Xingwana should still be fired: CDPComment on this story
Johannesburg - Women Minister Lulu Xingwana should still be fired over her comments on young Afrikaner men and Calvinism despite her apology, the Christian Democratic Party (CDP) said on Thursday.
“The CDP welcomes Minister Lulu Xingwana’s unconditional apology to the Afrikaner[s], as well as the presidency’s repudiation.
As a Christian Party we also forgive her,” said CDP leader Rev Theunis Botha in a statement.
“Our previous call that she should be fired was, however, based on other factors as well, and these have not changed.”
This was after Xingwana told the Australian Broadcasting Corporation that young Afrikaner men were raised to believe they owned women and children.

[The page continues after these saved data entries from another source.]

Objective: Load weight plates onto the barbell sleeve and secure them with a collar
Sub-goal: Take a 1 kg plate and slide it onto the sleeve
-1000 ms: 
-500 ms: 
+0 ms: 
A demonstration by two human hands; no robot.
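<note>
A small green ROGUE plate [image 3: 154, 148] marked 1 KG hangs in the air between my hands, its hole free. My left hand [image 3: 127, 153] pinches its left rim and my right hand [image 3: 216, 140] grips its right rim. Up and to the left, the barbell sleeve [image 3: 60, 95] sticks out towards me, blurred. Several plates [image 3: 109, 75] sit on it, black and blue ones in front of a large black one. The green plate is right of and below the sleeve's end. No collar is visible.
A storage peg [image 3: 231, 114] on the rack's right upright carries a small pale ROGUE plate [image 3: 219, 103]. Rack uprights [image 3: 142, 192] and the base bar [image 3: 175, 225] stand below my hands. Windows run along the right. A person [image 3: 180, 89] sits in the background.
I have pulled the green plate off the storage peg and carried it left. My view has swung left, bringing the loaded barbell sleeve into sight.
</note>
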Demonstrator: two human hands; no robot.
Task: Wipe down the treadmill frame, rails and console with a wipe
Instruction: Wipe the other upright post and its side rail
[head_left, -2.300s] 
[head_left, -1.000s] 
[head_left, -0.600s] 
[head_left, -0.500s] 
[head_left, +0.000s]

“Young Afrikaner men are brought up in the Calvinist religion believing that they own a woman, they own a child, they own everything and therefore they can take that life because they own it,” she said during the interview aired on Monday.
The segment followed athlete Oscar Pistorius being charged for murder after his girlfriend Reeva Steenkamp was shot dead in his house.
On Wednesday, Xingwana apologised: “It has become clear to me that my comments may have offended some members of our community. I would, accordingly, like to retract these remarks and apologise unconditionally to them.”
Botha said Xingwana had a record of failure even as a deputy minister.
“The latest reports regarding her department as well as her own conduct all indicate that she does not have what it takes to hold such a high office.”
He said the comments she made about farmers raping and assaulting their workers in Church Square in 2007 had not been retracted nor apologised for.
“We can thus at this time not come to any other conclusion but that she is unfit to be a minister. This is especially true in a country with such a diverse population as in South Africa.
“Forgiving her does not make her a suitable candidate for a ministerial post,” Botha said.
Earlier on Thursday the United Democratic Movement Women's Organisation said Xingwana's apology appeared contrived.
“Although the Minister has now apologised, she sounds contrived and the only reason she has apologised is that she was forced to, and not because she was genuinely remorseful,” secretary general Thandi Nontenja said in a statement.
Nontenja said it seemed as though Xingwana had “difficulty controlling what comes out of her mouth”.
The ministry of women, children and people with disabilities was necessary to promote equality and give expression to the Constitution.
“...but we want Mrs Xingwana to pack her bags of her own volition, or President [Jacob] Zuma must show her the door, so that someone capable can properly take the reins of this department,” Nontenja said.